**WORK REQUIRED**
In the entries that follow, the line with "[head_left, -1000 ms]" opens the range and the line with "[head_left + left" closes it; repeat that range exactly, both lines included.

Saved entries
----
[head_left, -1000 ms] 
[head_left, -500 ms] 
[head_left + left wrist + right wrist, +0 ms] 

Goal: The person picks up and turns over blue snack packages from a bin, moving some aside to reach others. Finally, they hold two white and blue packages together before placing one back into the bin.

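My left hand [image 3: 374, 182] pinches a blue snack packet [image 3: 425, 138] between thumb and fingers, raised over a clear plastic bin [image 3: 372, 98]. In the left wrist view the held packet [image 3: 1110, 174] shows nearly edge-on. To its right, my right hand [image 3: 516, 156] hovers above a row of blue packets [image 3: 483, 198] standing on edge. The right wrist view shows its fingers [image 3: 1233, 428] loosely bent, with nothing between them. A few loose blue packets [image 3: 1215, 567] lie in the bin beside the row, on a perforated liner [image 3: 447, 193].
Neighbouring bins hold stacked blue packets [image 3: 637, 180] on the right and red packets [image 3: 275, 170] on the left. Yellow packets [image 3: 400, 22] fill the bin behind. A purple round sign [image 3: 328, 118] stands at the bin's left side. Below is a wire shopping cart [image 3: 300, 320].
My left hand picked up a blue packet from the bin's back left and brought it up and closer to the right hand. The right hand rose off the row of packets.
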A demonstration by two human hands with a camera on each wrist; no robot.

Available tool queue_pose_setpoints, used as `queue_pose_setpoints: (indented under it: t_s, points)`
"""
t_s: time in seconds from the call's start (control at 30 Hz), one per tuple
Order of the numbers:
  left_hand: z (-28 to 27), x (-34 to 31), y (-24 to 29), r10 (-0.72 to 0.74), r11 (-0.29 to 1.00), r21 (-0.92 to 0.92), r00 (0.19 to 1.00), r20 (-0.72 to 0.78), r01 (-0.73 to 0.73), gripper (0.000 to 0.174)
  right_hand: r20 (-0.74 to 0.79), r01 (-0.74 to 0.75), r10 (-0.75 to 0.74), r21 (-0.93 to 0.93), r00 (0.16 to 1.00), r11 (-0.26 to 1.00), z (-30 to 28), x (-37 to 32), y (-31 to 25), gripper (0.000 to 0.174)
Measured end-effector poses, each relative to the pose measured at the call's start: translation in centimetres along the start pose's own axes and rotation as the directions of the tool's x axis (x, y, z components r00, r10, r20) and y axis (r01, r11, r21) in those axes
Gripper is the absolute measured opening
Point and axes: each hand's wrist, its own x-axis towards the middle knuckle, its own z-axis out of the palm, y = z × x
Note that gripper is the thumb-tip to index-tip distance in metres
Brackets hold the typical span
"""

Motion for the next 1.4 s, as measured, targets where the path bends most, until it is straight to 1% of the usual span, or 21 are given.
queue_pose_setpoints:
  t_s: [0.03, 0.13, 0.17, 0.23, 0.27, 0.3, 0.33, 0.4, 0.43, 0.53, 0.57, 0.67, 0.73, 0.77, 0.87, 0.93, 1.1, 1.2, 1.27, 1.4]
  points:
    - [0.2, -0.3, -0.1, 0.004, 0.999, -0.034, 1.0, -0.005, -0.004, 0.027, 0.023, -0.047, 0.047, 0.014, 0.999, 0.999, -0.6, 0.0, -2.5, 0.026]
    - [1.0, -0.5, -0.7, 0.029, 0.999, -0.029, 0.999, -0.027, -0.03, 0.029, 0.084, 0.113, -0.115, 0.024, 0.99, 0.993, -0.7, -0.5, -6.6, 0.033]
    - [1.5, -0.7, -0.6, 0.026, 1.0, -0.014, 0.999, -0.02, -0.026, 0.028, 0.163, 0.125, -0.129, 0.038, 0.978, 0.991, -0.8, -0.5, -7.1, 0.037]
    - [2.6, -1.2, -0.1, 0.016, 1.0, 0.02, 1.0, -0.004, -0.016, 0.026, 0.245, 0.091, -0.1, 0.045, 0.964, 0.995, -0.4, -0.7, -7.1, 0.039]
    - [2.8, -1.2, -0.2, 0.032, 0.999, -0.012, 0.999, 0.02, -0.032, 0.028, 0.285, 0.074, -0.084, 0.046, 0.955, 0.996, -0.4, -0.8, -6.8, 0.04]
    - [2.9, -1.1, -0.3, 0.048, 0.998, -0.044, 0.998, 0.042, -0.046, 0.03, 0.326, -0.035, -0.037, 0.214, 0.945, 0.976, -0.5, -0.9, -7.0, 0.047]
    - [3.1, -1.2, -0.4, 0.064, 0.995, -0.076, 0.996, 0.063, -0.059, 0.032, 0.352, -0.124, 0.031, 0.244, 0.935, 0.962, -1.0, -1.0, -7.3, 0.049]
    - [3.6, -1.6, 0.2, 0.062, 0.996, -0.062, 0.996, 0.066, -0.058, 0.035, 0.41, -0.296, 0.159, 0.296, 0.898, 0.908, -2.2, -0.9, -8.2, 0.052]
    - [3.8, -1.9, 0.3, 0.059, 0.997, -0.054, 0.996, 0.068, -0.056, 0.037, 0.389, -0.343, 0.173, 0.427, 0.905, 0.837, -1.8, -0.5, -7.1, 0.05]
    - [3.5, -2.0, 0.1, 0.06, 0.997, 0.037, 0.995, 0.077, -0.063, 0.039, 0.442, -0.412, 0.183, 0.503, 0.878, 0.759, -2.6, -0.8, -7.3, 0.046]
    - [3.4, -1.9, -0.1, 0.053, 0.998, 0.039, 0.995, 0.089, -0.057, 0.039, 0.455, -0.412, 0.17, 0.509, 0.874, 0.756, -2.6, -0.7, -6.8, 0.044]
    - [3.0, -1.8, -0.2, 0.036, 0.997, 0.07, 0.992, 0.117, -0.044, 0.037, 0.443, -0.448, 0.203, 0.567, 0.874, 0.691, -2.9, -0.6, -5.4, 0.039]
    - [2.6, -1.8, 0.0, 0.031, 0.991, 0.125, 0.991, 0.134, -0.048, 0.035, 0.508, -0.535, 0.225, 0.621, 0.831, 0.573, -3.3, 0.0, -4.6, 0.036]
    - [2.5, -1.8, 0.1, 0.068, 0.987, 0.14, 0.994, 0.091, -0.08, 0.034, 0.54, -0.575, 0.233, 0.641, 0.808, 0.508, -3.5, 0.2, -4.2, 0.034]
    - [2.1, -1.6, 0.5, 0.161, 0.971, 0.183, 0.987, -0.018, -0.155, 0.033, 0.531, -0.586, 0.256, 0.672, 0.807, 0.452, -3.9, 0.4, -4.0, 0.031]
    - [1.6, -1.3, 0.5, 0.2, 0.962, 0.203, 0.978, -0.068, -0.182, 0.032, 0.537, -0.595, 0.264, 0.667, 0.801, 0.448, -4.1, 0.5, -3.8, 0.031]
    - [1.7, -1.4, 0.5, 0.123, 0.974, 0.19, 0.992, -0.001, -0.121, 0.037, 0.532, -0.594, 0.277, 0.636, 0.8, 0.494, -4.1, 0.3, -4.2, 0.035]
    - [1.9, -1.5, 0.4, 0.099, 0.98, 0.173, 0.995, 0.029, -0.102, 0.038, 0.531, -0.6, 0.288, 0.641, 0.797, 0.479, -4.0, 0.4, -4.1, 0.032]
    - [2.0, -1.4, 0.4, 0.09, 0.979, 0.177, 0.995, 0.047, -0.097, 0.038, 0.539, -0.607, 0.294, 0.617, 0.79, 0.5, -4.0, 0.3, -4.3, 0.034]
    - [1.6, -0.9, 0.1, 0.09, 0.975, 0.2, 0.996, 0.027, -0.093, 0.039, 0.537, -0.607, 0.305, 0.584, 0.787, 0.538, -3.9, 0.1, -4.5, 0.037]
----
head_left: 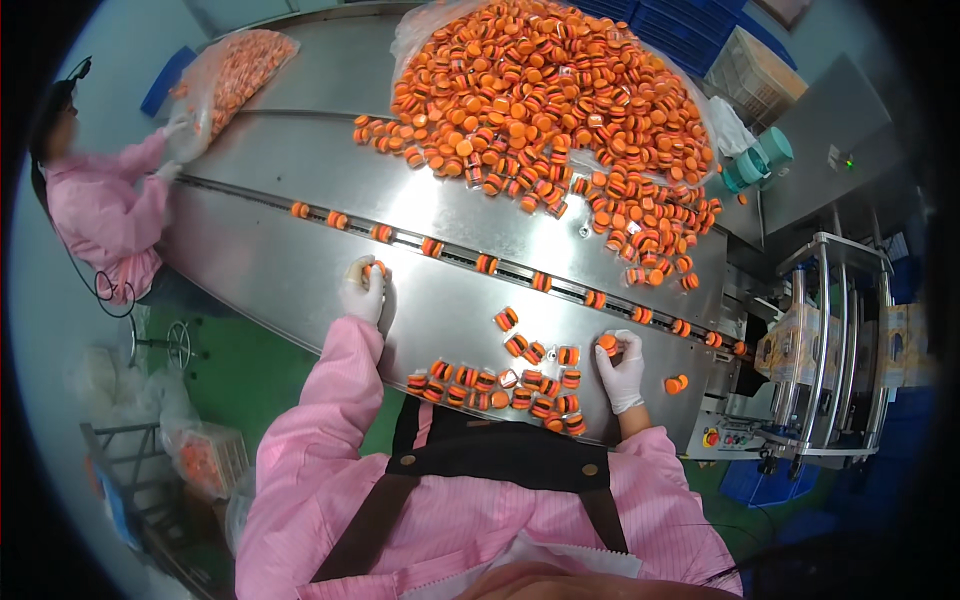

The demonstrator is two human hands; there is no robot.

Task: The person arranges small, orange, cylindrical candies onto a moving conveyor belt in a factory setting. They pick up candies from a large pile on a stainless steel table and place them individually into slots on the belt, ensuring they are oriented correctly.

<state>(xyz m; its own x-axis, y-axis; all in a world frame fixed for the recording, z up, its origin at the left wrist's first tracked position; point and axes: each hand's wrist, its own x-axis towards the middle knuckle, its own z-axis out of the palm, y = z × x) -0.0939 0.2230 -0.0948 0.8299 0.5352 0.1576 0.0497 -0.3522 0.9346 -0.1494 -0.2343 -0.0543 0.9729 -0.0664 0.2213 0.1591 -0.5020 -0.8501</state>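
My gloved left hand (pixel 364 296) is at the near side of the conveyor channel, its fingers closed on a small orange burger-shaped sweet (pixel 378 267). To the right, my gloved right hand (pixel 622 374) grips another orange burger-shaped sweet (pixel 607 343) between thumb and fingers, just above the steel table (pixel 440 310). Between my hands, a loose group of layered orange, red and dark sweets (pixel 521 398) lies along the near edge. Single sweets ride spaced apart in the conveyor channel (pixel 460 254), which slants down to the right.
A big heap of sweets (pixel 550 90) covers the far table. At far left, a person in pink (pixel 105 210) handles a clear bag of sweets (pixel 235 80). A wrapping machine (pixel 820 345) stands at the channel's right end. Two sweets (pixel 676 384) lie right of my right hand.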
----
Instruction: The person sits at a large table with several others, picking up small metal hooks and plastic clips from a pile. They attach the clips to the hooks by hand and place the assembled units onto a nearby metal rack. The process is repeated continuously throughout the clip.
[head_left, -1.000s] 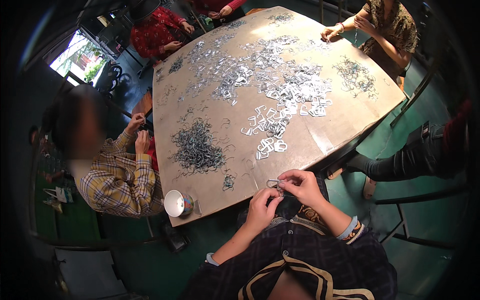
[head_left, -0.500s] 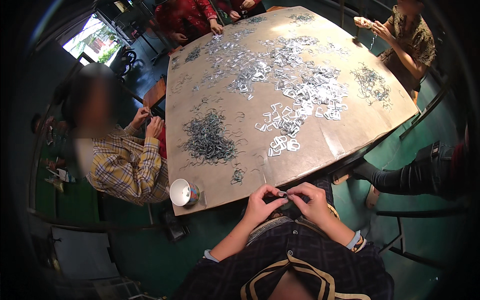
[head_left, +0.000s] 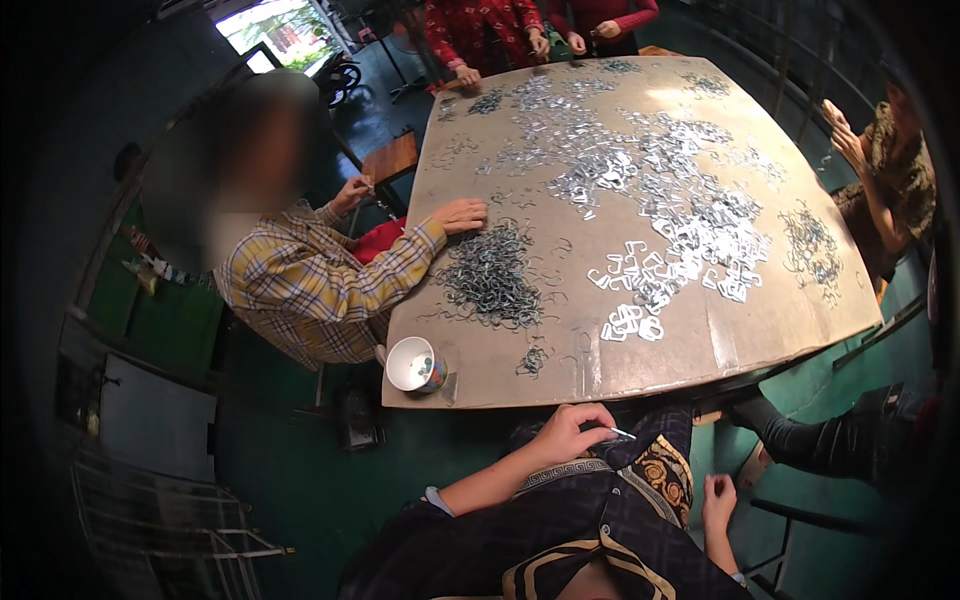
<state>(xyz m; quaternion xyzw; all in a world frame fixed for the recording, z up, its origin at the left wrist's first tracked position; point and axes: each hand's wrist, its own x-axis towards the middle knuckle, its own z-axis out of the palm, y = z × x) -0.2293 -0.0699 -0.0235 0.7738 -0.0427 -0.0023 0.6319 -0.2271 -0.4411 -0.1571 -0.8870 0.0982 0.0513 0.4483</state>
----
**WRITTEN RESPONSE**
[head_left, -1000 ms] 
[head_left, -500 ms] 
[head_left + left wrist + right wrist, +0 ms] 

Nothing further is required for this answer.